TASK REQUIREMENTS: Copy all of the material below, line for line.
--------------------------------
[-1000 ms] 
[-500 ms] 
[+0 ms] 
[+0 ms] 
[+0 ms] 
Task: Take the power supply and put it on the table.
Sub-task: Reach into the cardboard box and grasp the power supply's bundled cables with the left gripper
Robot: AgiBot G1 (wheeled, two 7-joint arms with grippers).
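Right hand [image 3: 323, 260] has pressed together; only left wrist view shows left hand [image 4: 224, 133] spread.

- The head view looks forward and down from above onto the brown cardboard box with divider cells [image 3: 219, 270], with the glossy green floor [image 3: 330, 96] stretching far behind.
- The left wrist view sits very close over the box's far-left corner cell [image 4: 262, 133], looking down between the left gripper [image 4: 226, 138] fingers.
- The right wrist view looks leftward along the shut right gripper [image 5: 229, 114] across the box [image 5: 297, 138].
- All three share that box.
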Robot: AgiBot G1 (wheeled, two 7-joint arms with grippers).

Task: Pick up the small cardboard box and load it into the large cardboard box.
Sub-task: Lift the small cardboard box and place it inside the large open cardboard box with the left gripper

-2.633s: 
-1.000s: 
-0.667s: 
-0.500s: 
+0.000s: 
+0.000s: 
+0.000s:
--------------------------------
EXPECTED ANSWER:
[-1000 ms] 
[-500 ms] 
[+0 ms] 
[+0 ms] 
[+0 ms] 
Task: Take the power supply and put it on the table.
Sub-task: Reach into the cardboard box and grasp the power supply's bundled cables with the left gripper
Robot: AgiBot G1 (wheeled, two 7-joint arms with grippers).
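Right hand [image 3: 323, 260] has pressed together; only left wrist view shows left hand [image 4: 224, 133] spread.

- The head view looks forward and down from above onto the brown cardboard box with divider cells [image 3: 219, 270], with the glossy green floor [image 3: 330, 96] stretching far behind.
- The left wrist view sits very close over the box's far-left corner cell [image 4: 262, 133], looking down between the left gripper [image 4: 226, 138] fingers.
- The right wrist view looks leftward along the shut right gripper [image 5: 229, 114] across the box [image 5: 297, 138].
- All three share that box.
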Robot: AgiBot G1 (wheeled, two 7-joint arms with grippers).

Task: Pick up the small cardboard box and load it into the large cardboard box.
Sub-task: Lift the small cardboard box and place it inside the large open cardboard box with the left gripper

-2.633s: 
-1.000s: 
-0.667s: 
-0.500s: 
+0.000s: 
+0.000s: 
+0.000s:

Nothing further is needed for this answer.